## Task item
Each line of the records below that includes "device" adds one to the count; state the final count by itself.

[Dataset records]

____________________

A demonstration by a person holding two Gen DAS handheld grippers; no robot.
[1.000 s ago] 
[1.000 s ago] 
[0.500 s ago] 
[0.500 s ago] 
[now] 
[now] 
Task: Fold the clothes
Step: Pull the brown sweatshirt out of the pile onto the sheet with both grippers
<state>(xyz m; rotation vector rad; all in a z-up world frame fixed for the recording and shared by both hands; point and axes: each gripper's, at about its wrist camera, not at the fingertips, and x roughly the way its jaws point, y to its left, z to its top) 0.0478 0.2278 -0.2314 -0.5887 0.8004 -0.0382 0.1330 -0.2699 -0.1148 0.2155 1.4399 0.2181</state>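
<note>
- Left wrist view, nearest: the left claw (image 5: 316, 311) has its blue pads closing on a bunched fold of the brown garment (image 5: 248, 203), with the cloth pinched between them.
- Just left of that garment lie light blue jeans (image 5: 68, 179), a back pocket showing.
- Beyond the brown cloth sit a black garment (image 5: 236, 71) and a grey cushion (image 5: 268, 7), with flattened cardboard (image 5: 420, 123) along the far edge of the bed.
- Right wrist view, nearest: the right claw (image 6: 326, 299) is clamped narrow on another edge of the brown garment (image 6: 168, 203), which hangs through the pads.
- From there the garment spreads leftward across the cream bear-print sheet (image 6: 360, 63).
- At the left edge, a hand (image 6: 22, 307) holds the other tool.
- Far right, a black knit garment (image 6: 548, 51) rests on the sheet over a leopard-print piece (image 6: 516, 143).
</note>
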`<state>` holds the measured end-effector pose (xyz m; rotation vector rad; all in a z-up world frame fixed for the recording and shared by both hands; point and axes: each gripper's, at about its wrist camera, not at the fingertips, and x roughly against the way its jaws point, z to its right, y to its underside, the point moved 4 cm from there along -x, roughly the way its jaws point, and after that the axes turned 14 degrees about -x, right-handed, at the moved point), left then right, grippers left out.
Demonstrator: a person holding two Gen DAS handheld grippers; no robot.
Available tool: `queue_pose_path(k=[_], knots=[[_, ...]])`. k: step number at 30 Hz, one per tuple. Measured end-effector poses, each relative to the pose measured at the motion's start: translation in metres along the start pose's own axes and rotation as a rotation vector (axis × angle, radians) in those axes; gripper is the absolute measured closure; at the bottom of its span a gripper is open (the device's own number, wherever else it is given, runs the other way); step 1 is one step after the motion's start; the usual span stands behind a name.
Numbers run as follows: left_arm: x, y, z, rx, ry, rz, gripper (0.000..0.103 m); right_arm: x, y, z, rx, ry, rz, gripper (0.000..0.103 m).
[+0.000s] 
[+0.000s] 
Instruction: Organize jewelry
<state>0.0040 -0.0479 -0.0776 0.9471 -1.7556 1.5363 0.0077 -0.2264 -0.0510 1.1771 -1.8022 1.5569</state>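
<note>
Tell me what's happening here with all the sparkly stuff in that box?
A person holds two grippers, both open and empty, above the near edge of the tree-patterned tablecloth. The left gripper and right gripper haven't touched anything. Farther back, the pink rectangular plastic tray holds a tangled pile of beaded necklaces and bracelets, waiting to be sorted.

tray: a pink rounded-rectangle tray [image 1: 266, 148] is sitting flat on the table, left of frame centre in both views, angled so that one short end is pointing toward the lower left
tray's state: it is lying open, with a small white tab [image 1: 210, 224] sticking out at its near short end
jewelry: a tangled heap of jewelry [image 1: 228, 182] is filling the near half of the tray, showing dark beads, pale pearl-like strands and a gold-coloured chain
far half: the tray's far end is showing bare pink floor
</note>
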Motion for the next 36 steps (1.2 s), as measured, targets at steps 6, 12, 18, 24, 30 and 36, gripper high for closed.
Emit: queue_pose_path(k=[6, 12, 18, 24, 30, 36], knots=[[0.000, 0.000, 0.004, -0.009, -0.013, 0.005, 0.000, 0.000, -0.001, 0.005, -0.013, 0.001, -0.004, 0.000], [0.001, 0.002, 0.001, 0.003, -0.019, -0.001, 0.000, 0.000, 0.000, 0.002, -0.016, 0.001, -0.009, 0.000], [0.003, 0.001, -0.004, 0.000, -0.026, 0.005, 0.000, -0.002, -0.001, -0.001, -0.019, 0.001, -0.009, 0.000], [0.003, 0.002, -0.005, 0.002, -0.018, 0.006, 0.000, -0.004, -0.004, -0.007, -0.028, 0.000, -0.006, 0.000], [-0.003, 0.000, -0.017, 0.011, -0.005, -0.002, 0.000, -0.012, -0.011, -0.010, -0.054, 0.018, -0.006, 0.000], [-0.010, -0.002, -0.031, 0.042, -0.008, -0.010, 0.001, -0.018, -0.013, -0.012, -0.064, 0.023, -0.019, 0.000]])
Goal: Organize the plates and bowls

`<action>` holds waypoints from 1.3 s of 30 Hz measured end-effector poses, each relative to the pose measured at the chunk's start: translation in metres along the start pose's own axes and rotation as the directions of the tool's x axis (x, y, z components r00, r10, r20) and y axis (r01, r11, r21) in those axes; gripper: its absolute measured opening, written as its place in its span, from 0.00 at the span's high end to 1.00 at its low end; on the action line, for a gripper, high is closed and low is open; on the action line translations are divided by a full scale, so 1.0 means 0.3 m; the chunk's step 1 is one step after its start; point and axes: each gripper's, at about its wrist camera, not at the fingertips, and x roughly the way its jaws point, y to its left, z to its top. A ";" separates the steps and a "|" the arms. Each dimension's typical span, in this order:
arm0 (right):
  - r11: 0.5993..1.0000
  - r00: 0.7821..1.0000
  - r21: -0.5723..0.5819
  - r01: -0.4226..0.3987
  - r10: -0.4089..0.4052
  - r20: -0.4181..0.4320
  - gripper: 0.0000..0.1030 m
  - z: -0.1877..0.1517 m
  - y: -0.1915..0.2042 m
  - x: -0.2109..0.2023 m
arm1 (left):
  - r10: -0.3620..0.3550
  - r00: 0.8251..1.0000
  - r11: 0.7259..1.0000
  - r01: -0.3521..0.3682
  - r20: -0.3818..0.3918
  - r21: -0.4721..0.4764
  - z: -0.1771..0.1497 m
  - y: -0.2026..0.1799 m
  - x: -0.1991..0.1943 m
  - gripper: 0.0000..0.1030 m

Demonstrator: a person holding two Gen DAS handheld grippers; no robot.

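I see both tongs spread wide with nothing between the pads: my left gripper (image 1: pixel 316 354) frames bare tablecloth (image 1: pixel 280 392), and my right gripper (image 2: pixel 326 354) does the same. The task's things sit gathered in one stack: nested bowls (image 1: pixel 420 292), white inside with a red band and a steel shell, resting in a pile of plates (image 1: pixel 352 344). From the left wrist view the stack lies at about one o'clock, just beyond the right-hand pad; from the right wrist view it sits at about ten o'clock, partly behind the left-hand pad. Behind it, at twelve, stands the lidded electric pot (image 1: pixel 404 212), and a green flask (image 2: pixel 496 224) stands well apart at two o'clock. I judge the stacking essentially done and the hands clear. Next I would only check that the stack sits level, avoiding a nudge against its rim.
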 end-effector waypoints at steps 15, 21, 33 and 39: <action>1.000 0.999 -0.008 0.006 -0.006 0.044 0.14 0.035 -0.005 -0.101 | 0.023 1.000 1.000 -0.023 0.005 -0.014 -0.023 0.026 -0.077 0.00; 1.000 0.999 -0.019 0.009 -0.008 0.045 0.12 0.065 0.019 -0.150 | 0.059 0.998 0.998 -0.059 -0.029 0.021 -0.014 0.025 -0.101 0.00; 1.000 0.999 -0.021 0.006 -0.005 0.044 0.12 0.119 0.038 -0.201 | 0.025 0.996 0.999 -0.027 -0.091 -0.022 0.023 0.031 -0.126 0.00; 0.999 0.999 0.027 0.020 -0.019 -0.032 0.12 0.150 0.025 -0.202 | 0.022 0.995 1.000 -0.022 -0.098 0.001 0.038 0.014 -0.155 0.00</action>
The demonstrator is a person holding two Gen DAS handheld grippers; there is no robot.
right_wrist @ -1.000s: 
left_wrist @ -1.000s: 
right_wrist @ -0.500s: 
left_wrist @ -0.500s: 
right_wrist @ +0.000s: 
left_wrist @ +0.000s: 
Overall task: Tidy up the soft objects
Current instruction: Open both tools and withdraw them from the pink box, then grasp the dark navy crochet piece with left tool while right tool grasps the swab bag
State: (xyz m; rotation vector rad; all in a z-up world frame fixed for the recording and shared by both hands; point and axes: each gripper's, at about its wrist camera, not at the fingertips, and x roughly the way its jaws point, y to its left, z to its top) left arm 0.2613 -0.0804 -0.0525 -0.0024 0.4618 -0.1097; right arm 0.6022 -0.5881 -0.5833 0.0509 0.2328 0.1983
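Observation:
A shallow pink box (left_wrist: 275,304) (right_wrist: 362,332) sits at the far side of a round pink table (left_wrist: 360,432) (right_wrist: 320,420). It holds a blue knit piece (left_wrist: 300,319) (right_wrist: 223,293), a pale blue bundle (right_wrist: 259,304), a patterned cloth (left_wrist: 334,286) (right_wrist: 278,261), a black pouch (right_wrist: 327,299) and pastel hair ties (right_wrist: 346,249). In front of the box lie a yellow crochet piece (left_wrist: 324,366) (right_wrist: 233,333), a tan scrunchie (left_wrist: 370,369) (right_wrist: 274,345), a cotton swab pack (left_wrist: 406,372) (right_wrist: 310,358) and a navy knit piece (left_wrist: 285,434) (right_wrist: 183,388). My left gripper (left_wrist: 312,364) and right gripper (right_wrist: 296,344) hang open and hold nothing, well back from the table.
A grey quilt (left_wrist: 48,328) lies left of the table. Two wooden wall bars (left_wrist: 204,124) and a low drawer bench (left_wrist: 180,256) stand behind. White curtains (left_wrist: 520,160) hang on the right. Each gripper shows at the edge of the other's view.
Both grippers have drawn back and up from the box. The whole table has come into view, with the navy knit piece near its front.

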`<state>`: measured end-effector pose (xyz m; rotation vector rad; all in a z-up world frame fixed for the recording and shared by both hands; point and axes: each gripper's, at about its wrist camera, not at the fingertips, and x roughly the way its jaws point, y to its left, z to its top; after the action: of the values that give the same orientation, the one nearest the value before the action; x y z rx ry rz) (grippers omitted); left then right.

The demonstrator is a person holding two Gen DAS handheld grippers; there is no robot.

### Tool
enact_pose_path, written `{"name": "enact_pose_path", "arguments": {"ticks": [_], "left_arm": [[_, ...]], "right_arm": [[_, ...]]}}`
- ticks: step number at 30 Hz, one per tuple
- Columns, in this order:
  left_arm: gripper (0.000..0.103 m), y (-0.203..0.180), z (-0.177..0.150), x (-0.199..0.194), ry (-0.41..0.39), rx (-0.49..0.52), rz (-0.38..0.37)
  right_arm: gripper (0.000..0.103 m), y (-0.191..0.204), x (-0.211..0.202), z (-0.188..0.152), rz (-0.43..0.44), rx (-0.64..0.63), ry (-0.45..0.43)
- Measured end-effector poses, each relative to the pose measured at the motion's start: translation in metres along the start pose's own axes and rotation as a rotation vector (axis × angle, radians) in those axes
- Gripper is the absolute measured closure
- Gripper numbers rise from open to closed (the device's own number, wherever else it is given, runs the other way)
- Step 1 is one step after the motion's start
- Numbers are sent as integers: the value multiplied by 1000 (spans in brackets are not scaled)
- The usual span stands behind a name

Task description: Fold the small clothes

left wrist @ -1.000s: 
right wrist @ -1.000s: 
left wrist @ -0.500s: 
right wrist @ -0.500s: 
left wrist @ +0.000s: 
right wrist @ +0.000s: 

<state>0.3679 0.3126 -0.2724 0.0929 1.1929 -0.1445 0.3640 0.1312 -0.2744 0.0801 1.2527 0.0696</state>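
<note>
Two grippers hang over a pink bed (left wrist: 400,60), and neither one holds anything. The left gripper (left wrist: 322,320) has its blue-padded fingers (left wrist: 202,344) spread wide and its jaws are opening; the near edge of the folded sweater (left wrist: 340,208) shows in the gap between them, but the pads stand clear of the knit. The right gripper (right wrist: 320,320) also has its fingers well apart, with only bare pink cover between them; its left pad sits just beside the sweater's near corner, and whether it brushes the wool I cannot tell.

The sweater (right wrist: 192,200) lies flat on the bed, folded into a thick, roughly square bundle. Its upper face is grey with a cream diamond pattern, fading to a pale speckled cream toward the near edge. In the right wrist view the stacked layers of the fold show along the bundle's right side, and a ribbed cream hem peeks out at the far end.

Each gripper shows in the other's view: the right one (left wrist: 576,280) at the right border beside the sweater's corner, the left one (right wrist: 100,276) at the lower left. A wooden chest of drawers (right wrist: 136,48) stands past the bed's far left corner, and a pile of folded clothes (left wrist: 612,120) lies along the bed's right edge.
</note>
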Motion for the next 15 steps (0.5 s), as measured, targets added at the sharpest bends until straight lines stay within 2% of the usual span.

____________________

## Reply
2